• _EXCERPTED DATA_
+--

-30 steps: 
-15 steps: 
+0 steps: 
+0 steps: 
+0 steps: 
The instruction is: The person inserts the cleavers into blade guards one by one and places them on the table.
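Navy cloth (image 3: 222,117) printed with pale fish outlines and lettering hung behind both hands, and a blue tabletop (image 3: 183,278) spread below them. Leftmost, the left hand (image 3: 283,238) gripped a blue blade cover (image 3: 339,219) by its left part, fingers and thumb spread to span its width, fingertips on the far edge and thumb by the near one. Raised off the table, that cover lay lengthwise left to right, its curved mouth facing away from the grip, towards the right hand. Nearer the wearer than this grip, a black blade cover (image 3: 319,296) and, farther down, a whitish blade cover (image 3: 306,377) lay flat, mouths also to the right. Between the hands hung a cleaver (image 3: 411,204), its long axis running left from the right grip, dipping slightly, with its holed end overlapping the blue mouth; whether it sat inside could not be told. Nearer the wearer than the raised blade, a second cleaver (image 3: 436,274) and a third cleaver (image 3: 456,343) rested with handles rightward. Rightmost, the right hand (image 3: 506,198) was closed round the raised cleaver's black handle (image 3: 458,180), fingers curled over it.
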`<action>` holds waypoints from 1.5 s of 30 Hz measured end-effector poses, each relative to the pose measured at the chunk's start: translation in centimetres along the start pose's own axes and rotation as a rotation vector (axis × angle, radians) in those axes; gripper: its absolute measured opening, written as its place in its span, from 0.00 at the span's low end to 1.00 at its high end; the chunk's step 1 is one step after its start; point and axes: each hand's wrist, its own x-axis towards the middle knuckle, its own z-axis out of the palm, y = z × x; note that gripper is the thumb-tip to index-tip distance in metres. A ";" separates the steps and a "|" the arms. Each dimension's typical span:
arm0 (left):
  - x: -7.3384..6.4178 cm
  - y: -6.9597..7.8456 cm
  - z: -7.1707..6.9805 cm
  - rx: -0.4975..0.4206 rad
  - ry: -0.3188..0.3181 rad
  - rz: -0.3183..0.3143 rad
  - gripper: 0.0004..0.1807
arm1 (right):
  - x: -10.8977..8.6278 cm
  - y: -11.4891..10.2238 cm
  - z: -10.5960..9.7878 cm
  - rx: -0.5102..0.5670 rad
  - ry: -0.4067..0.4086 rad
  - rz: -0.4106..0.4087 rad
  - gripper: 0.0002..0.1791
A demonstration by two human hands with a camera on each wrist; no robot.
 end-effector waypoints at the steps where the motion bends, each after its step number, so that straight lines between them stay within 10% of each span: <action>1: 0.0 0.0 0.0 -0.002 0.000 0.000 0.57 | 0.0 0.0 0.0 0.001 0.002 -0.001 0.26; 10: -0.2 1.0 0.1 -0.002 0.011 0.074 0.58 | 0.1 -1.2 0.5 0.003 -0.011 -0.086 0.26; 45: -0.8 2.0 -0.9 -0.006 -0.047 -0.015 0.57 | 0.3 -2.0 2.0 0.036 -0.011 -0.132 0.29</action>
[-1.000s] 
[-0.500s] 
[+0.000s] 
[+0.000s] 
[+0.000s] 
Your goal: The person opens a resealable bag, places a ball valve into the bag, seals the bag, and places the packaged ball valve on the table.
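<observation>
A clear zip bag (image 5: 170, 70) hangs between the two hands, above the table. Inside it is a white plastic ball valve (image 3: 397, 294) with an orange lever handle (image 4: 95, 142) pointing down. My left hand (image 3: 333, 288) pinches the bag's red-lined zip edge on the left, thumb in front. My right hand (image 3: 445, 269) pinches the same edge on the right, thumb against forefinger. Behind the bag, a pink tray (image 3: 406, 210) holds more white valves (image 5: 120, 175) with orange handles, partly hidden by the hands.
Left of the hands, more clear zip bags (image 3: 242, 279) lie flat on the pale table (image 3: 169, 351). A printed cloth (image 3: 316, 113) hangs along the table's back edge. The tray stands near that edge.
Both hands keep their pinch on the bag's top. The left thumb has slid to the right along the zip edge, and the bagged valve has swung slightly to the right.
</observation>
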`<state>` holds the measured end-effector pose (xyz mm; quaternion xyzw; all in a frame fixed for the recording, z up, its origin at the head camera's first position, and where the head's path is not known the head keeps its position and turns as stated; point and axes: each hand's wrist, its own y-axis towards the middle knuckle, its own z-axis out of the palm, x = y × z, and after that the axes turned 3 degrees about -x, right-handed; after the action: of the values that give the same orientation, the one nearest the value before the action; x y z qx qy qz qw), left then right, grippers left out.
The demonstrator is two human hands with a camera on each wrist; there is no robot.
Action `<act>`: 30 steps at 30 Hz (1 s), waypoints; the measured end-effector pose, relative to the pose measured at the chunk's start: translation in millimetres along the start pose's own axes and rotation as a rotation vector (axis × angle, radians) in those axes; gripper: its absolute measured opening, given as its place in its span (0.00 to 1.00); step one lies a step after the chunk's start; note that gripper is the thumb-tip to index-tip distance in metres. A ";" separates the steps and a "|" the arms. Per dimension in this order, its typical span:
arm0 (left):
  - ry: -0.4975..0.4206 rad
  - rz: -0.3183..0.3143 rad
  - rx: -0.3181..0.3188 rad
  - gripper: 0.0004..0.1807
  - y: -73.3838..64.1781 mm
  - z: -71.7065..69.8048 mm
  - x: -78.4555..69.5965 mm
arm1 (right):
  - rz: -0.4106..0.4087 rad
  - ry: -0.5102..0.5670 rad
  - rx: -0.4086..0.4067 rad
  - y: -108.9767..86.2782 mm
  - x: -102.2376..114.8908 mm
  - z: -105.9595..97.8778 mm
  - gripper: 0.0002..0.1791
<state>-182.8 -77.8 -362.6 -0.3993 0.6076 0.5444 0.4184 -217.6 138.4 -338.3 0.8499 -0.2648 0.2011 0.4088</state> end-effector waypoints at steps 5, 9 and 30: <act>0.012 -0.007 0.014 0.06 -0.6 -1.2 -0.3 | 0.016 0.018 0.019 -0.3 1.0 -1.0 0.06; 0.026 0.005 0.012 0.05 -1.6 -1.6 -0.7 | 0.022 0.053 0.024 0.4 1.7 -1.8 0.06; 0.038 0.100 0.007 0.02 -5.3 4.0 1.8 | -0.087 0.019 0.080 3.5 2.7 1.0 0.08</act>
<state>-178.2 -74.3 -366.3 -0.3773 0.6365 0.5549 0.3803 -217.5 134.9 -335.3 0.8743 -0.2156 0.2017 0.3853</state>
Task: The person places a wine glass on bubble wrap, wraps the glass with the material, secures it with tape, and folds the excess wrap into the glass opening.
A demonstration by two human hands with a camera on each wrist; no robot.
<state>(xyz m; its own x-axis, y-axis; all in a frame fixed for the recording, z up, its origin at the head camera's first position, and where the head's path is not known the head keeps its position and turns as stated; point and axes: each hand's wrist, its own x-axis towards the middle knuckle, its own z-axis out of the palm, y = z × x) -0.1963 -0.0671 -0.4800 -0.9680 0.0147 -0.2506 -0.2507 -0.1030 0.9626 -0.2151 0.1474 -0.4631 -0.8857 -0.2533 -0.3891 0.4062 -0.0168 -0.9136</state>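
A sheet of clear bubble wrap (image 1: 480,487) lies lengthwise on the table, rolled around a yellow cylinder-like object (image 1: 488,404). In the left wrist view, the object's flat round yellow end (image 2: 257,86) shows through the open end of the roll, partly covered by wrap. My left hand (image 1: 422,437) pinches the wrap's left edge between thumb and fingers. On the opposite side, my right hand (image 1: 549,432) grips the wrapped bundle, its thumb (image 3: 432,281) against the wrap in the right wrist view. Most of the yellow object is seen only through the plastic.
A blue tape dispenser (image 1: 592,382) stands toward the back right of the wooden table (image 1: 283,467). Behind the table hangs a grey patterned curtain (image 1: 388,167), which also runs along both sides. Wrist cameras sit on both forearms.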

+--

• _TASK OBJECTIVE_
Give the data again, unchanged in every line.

• _EXERCISE RESPONSE_
-30 steps: 
-15 steps: 
+0 steps: 
+0 steps: 
+0 steps: 
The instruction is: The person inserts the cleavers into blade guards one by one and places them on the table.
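Navy cloth (image 3: 222,117) printed with pale fish outlines and lettering hung behind both hands, and a blue tabletop (image 3: 183,278) spread below them. Leftmost, the left hand (image 3: 283,238) gripped a blue blade cover (image 3: 339,219) by its left part, fingers and thumb spread to span its width, fingertips on the far edge and thumb by the near one. Raised off the table, that cover lay lengthwise left to right, its curved mouth facing away from the grip, towards the right hand. Nearer the wearer than this grip, a black blade cover (image 3: 319,296) and, farther down, a whitish blade cover (image 3: 306,377) lay flat, mouths also to the right. Between the hands hung a cleaver (image 3: 411,204), its long axis running left from the right grip, dipping slightly, with its holed end overlapping the blue mouth; whether it sat inside could not be told. Nearer the wearer than the raised blade, a second cleaver (image 3: 436,274) and a third cleaver (image 3: 456,343) rested with handles rightward. Rightmost, the right hand (image 3: 506,198) was closed round the raised cleaver's black handle (image 3: 458,180), fingers curled over it.
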`<action>` holds waypoints from 1.5 s of 30 Hz measured end-effector poses, each relative to the pose measured at the chunk's start: translation in centimetres along the start pose's own axes and rotation as a rotation vector (axis × angle, radians) in those axes; gripper: its absolute measured opening, written as its place in its span, from 0.00 at the span's low end to 1.00 at its high end; the chunk's step 1 is one step after its start; point and axes: each hand's wrist, its own x-axis towards the middle knuckle, its own z-axis out of the palm, y = z × x; note that gripper is the thumb-tip to index-tip distance in metres. A ";" separates the steps and a "|" the arms. Each dimension's typical span:
arm0 (left):
  - x: -7.3384..6.4178 cm
  - y: -6.9597..7.8456 cm
  - z: -7.1707..6.9805 cm
  - rx: -0.4975..0.4206 rad
  - ry: -0.3188..0.3181 rad
  - rz: -0.3183..0.3143 rad
  - gripper: 0.0004..0.1807
arm1 (right):
  - x: -10.8977..8.6278 cm
  - y: -11.4891..10.2238 cm
  - z: -10.5960..9.7878 cm
  - rx: -0.5102..0.5670 rad
  - ry: -0.4067..0.4086 rad
  - rz: -0.4106..0.4087 rad
  - gripper: 0.0002..0.1791
A demonstration by two human hands with a camera on each wrist; no robot.
 end-effector waypoints at the steps where the motion bends, each after its step number, so that straight lines between them stay within 10% of each span: <action>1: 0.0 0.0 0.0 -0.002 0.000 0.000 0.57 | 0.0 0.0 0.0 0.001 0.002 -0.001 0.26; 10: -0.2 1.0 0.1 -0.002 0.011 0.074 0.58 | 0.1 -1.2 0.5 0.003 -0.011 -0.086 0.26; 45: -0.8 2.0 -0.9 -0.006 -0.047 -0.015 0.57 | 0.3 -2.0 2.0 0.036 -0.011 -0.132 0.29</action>
[-1.000s] 
[-0.500s] 
[+0.000s] 
[+0.000s] 
[+0.000s] 
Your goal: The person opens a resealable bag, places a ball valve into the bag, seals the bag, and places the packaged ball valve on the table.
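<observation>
A clear zip bag (image 5: 170, 70) hangs between the two hands, above the table. Inside it is a white plastic ball valve (image 3: 397, 294) with an orange lever handle (image 4: 95, 142) pointing down. My left hand (image 3: 333, 288) pinches the bag's red-lined zip edge on the left, thumb in front. My right hand (image 3: 445, 269) pinches the same edge on the right, thumb against forefinger. Behind the bag, a pink tray (image 3: 406, 210) holds more white valves (image 5: 120, 175) with orange handles, partly hidden by the hands.
Left of the hands, more clear zip bags (image 3: 242, 279) lie flat on the pale table (image 3: 169, 351). A printed cloth (image 3: 316, 113) hangs along the table's back edge. The tray stands near that edge.
Both hands keep their pinch on the bag's top. The left thumb has slid to the right along the zip edge, and the bagged valve has swung slightly to the right.
</observation>
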`<state>` holds the measured end-effector pose (xyz mm; quaternion xyzw; all in a frame fixed for the recording, z up, its origin at the head camera's first position, and where the head's path is not known the head keeps its position and turns as stated; point and axes: each hand's wrist, its own y-axis towards the middle knuckle, its own z-axis out of the palm, x = y × z, and after that the axes turned 3 degrees about -x, right-handed; after the action: of the values that give the same orientation, the one nearest the value before the action; x y z qx qy qz qw), left then right, grippers left out.
The demonstrator is two human hands with a camera on each wrist; there is no robot.
Action `<act>`: 30 steps at 30 Hz (1 s), waypoints; the measured end-effector pose, relative to the pose measured at the chunk's start: translation in millimetres along the start pose's own axes and rotation as a rotation vector (axis × angle, radians) in those axes; gripper: its absolute measured opening, given as its place in its span (0.00 to 1.00); step one lies a step after the chunk's start; note that gripper is the thumb-tip to index-tip distance in metres. A ";" separates the steps and a "|" the arms. Per dimension in this order, its typical span:
arm0 (left):
  - ry: -0.4975..0.4206 rad
  - rz: -0.3183..0.3143 rad
  - rx: -0.3181..0.3188 rad
  - gripper: 0.0004..0.1807
  - y: -73.3838..64.1781 mm
  - z: -71.7065..69.8048 mm
  - x: -78.4555..69.5965 mm
arm1 (right):
  - rz: -0.4106..0.4087 rad
  - ry: -0.5102..0.5670 rad
  - rx: -0.4086..0.4067 rad
  - y: -108.9767..86.2782 mm
  - x: -102.2376..114.8908 mm
  - z: -105.9595..97.8778 mm
  - gripper: 0.0002..0.1791
<state>-182.8 -77.8 -362.6 -0.3993 0.6076 0.5444 0.4184 -217.6 138.4 -338.3 0.8499 -0.2648 0.2011 0.4088</state> end-effector waypoints at steps 5, 9 and 30: <act>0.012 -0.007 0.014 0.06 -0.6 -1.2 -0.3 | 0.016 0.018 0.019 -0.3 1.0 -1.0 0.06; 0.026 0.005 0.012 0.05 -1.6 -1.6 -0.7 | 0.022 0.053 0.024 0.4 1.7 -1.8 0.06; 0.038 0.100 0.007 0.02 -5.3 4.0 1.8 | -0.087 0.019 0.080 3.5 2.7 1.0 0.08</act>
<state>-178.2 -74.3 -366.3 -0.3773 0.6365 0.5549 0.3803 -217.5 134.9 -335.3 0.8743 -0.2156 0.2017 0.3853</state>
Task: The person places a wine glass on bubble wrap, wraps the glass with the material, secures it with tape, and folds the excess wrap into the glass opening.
A demonstration by two human hands with a camera on each wrist; no robot.
<state>(xyz m; its own x-axis, y-axis; all in a frame fixed for the recording, z up, its origin at the head camera's first position, and where the head's path is not known the head keeps its position and turns as stated; point and axes: each hand's wrist, its own x-axis towards the middle knuckle, its own z-axis out of the palm, y = z × x) -0.1963 -0.0671 -0.4800 -0.9680 0.0147 -0.2506 -0.2507 -0.1030 0.9626 -0.2151 0.1474 -0.4631 -0.8857 -0.2533 -0.3891 0.4062 -0.0168 -0.9136</state>
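A sheet of clear bubble wrap (image 1: 480,487) lies lengthwise on the table, rolled around a yellow cylinder-like object (image 1: 488,404). In the left wrist view, the object's flat round yellow end (image 2: 257,86) shows through the open end of the roll, partly covered by wrap. My left hand (image 1: 422,437) pinches the wrap's left edge between thumb and fingers. On the opposite side, my right hand (image 1: 549,432) grips the wrapped bundle, its thumb (image 3: 432,281) against the wrap in the right wrist view. Most of the yellow object is seen only through the plastic.
A blue tape dispenser (image 1: 592,382) stands toward the back right of the wooden table (image 1: 283,467). Behind the table hangs a grey patterned curtain (image 1: 388,167), which also runs along both sides. Wrist cameras sit on both forearms.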

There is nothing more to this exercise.